_Task directions_
Make a word-for-word copy of the entries below from their first line through the line with "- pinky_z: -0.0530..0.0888", and add nothing.

——

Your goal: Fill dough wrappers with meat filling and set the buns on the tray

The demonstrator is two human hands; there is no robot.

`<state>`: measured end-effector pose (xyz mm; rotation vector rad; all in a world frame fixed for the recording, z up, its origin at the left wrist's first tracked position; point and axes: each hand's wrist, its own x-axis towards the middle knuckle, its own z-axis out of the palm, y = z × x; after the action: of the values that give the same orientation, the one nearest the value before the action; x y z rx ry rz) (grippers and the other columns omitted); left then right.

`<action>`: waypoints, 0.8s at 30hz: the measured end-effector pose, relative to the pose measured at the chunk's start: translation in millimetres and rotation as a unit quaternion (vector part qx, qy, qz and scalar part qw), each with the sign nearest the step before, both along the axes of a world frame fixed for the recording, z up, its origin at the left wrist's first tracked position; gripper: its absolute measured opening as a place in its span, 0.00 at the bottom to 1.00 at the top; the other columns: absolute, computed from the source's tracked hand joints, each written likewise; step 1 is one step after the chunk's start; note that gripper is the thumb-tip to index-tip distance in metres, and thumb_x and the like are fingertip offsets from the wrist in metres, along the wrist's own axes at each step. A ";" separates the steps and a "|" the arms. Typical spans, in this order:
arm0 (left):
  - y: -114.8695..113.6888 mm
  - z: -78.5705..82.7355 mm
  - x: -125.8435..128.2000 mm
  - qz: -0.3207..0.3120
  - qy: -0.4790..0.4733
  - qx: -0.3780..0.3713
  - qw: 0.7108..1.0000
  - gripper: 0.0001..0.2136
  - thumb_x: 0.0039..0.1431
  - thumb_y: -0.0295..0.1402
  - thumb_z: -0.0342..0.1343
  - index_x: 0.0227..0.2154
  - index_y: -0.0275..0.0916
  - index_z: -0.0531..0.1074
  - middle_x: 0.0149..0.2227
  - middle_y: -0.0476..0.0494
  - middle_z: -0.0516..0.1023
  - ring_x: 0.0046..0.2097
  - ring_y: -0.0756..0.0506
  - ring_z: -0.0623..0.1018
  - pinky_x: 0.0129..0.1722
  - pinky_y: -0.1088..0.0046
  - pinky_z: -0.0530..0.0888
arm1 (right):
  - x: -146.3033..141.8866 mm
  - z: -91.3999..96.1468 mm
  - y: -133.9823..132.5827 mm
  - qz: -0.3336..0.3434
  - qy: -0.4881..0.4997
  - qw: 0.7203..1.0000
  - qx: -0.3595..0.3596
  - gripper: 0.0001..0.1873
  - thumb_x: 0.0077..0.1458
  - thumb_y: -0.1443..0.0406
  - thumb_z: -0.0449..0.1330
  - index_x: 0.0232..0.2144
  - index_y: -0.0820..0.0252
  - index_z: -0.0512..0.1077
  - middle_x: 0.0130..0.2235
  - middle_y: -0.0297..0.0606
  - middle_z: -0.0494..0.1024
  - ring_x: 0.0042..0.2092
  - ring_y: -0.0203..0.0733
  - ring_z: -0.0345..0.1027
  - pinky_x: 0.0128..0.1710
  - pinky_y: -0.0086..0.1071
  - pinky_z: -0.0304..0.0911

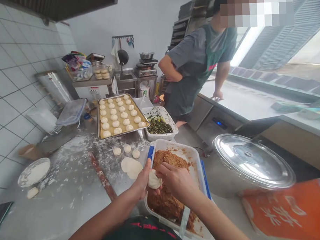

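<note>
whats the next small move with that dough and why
Probably pinch the dough closed: the left hand cups it, the right hand is at its edge above the filling, and smooth round buns sit on the tray.

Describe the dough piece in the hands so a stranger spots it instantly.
On the floured steel counter sits a plastic box of brown filling. Above it, the left hand and right hand pinch a white dough piece between them. It alone is held in the air, unlike the round buns on the tray and the dough balls on the counter.
</note>
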<state>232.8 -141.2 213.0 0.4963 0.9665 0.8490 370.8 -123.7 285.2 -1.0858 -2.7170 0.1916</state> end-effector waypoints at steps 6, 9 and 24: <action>5.0 -7.5 -5.8 -0.039 -0.039 -0.026 0.998 0.35 0.44 0.64 0.32 0.29 0.36 0.68 0.17 0.44 0.70 0.15 0.49 0.68 0.12 0.76 0.54 | -5.3 1.0 2.8 0.019 -0.030 0.999 0.005 0.06 0.45 0.75 0.53 0.26 0.60 0.64 0.28 0.32 0.69 0.26 0.32 0.61 0.23 0.29 0.44; 3.2 -3.6 -6.3 -0.038 -0.057 -0.008 0.998 0.33 0.45 0.63 0.35 0.29 0.36 0.69 0.18 0.44 0.71 0.15 0.50 0.67 0.12 0.76 0.54 | -4.8 0.3 2.0 0.003 -0.003 1.000 0.028 0.07 0.48 0.74 0.51 0.26 0.60 0.64 0.26 0.32 0.69 0.26 0.32 0.61 0.24 0.29 0.45; -3.3 5.6 -11.7 -0.065 -0.066 -0.049 0.994 0.32 0.45 0.63 0.34 0.24 0.36 0.67 0.19 0.43 0.72 0.15 0.51 0.68 0.12 0.77 0.55 | -5.6 2.0 -2.9 0.001 -0.007 1.000 0.015 0.06 0.53 0.70 0.50 0.27 0.59 0.66 0.26 0.31 0.69 0.27 0.31 0.62 0.23 0.29 0.44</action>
<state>221.1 -144.5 218.6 0.4096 0.8415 0.7040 365.1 -126.6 287.2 -1.0800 -2.7238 0.1448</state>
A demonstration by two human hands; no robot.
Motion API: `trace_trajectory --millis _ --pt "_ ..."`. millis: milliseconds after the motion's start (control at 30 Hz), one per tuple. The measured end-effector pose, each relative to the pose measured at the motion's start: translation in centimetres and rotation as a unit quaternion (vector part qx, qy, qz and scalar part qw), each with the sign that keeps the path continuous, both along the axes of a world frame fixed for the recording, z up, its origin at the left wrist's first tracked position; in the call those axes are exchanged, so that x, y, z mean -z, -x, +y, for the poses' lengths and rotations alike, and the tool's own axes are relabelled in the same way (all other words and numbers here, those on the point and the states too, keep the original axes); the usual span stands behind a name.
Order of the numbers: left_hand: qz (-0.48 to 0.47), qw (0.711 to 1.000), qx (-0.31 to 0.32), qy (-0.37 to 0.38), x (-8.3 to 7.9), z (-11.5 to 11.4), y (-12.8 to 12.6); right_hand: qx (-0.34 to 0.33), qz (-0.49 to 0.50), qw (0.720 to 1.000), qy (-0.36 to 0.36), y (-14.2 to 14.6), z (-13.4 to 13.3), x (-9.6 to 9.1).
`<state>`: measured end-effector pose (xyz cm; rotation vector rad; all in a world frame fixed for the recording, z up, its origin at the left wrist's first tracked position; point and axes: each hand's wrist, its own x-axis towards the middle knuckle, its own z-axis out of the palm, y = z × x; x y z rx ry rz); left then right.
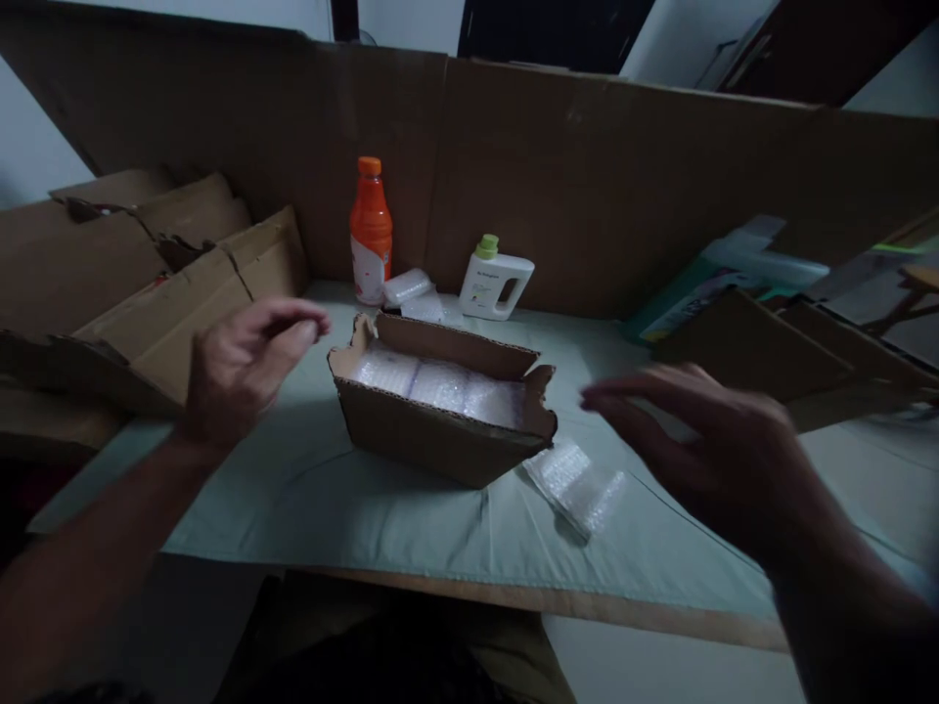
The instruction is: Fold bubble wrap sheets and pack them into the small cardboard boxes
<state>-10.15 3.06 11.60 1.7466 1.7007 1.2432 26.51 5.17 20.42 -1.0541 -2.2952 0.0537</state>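
On my feed the cardboard box [418, 440] stands open-topped on the desk [440, 533], between my two hands and touching neither. My left hand [247, 364] is off the box's left end, fingers loosely curled, with nothing in it that I can see. My right hand [715, 460] is beyond the box's right end, empty, fingers stretched out and thumb apart. Bubble wrap [447, 388] fills the box; a loose strip [576, 486] lies by its near right corner.
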Motion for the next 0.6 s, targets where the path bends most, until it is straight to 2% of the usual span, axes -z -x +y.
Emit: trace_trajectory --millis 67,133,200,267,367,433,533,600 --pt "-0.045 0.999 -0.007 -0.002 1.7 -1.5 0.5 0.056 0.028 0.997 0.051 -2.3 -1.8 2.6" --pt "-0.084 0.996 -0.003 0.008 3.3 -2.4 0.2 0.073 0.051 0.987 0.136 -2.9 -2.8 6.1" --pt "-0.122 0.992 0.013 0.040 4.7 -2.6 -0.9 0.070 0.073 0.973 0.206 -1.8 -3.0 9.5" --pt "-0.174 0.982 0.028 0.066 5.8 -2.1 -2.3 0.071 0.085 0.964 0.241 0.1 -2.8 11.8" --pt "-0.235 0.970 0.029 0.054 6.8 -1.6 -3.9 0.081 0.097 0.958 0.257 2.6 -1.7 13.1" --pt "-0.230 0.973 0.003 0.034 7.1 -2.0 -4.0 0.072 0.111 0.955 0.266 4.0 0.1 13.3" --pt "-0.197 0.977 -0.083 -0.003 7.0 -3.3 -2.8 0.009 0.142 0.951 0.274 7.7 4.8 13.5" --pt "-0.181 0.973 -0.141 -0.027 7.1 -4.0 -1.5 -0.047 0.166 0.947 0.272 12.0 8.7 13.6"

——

_Solution below_
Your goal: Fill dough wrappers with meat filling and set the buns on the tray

The demonstrator is two human hands; there is no robot.

`<state>`: measured end-effector pose (xyz mm; rotation vector rad; all in a world frame fixed for the recording, z up, its origin at the left wrist's first tracked position; point and axes: each hand's wrist, its own x-axis towards the middle knuckle, its own z-axis out of the palm, y = z × x; after the action: of the values that give the same orientation, the one nearest the value before the action; x y z rx ry rz) (grippers and the other columns omitted); left then right.

`<action>`: waypoints, 0.8s at 30hz: the measured end-effector pose, relative to the pose measured at the chunk's start: translation in millimetres and rotation as a unit quaternion (vector part qx, qy, qz and scalar part qw), each with the sign nearest the step before, both along the axes of a world frame fixed for the recording, z up, its origin at the left wrist's first tracked position; gripper: its absolute measured opening as a place in its span, 0.00 at the bottom to 1.00 at the top; the other columns: absolute, computed from the source's tracked hand joints, each written likewise; step 1 is one step after the chunk's start; note that gripper is the thumb-tip to index-tip distance in metres, and thumb_x and the like are fingertip offsets from the wrist in metres, along the wrist's own axes at each step. A ";" separates the steps and a "|" the arms. Typical spans, in this order:
arm0 (left):
  - y: -114.8695..113.6888 mm
  - z: -78.5705..82.7355 mm
  - x: -125.8435..128.2000 mm
  - qz: -0.3207..0.3120
  - qy: -0.4790..0.4733
  - qx: -0.3780..0.3713
  - qw: 0.7108..1.0000
  - gripper: 0.0001..0.2136
  - thumb_x: 0.0039..0.1431
  - thumb_y: -0.0295..0.1402
  - thumb_z: -0.0342..0.1343
  - index_x: 0.0227..0.2154
  - index_y: -0.0275..0.0916
  - index_z: -0.0531..0.1074
  - middle_x: 0.0149..0.2227
  - middle_y: -0.0476..0.0494
  - middle_z: -0.0516..0.1023
  - ring_x: 0.0046..0.2097
  - ring_y: -0.0756..0.0506
  - ring_z: -0.0623..0.1018
  - pinky_x: 0.0129..0.1722
  - pinky_y: -0.1088..0.0046
  - pinky_z: -0.0530..0.0888

The response is now done.